Question: A vertical rod of length \[l\] is moved with a constant velocity \[v\] towards east. The vertical co...

Question

A vertical rod of length $l$ is moved with a constant velocity $v$ towards east. The vertical component of Earth’s magnetic field is $B$ and angle f dip is $\theta$ . The induced emf in the rod is:

Answer 1

Solution

Use the formula for the emf induced in a rod. This formula gives the relation between the emf induced in the rod, length of the rod, velocity of the rod and angle between the velocity of rod and magnetic field. Hence, calculate the emf induced in the rod due to the vertical component of the Earth’s magnetic field and horizontal component of the Earth’s magnetic field.

Formula used:
The induced emf $e$ in a rod is given by
$e = Blv\sin \theta$ …… (1)
Here, $v$ is the velocity of the rod, $B$ is the magnetic field, $l$ is length of the rod and $\theta$ is the angle between the velocity of the rod and the magnetic field.

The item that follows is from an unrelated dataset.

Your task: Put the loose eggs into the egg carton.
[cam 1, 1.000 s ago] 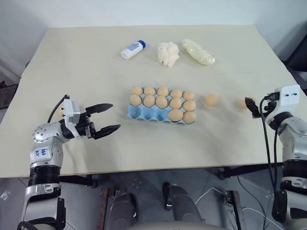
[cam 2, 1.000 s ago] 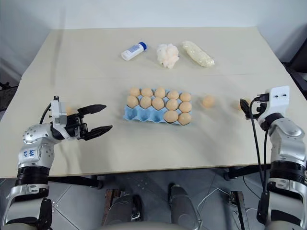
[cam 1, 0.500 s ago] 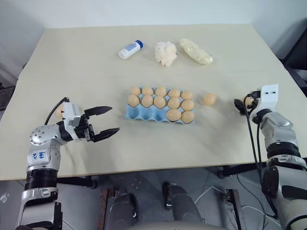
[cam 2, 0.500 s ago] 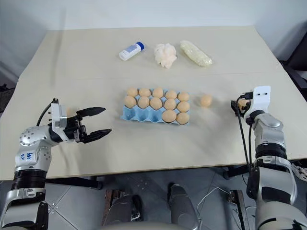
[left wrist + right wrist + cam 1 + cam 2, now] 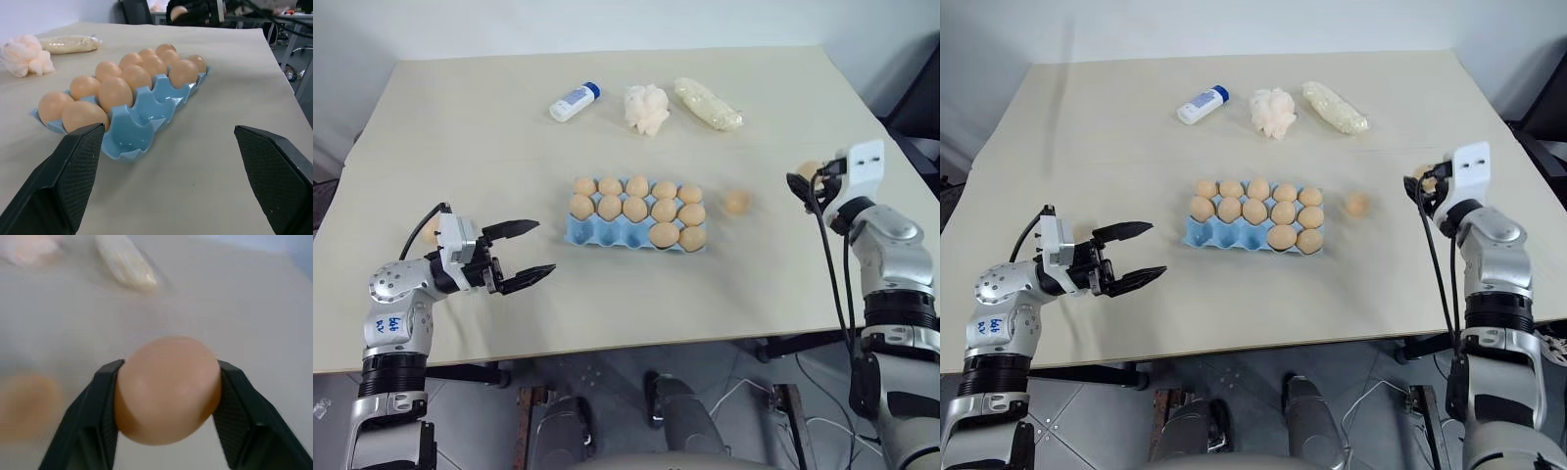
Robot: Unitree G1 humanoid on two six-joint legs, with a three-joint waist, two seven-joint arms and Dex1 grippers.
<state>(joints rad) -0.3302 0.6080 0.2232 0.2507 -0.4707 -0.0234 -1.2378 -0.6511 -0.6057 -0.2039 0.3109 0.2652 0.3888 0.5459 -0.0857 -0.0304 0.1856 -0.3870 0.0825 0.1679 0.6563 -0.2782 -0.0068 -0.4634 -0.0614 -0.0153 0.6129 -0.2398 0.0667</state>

Complete step by step answer:
We have given that a vertical rod of length $l$ is moved with a constant velocity $v$ towards east.We have also given that the vertical component of the Earth’s magnetic field is $B$ and the angle of dip is $\theta$ . We have asked to calculate the induced emf in the rod.Let us first draw the diagram of the rod and components of the Earth’s magnetic field.

In the above figure, ${B_E}$ is the Earth’s magnetic field, ${B_H}$ is the horizontal component of the Earth’s magnetic field and $B$ is the vertical component of the Earth’s magnetic field. The angle of dip and the direction of velocity of the rod are also shown in the above figure.Let us now calculate the induced emf in the rod.

According to equation (1), the induced emf due to the vertical component of the Earth’s magnetic field is zero as the angle between the velocity of the rod and vertical component of the Earth’s magnetic field when the rod is moving towards the east is $0^\circ$ .
From the above figure, we can write
$\tan \theta = \dfrac{B}{{{B_H}}}$
$\Rightarrow {B_H} = \dfrac{B}{{\tan \theta }}$
$\Rightarrow {B_H} = B\cot \theta$
Hence, we can say that the emf induced in the rod is only due to the horizontal component of the Earth’s magnetic field.

We can write the equation (1) as
$e = {B_H}lv\sin \theta$
The angle between the horizontal component of the Earth’s magnetic field and velocity of the rod is $90^\circ$ .
Substitute $90^\circ$ for $\theta$ in the above equation.
$e = {B_H}lv\sin 90^\circ$
$\Rightarrow e = {B_H}lv\left( 1 \right)$
$\Rightarrow e = {B_H}lv$
Substitute $B\cot \theta$ for ${B_H}$ in the above equation.
$\Rightarrow e = \left( {B\cot \theta } \right)lv$
$\therefore e = Blv\cot \theta$

Hence, the induced emf in the rod is $Blv\cot \theta$ .

Note: The students may get confused that initially the velocity of the rod is perpendicular to the vertical component of the Earth’s magnetic field then why the induced emf due to this component is zero. But the students should keep in mind that the angle between the velocity of the rod and vertical component of the Earth’s magnetic field is zero during the motion of the rod.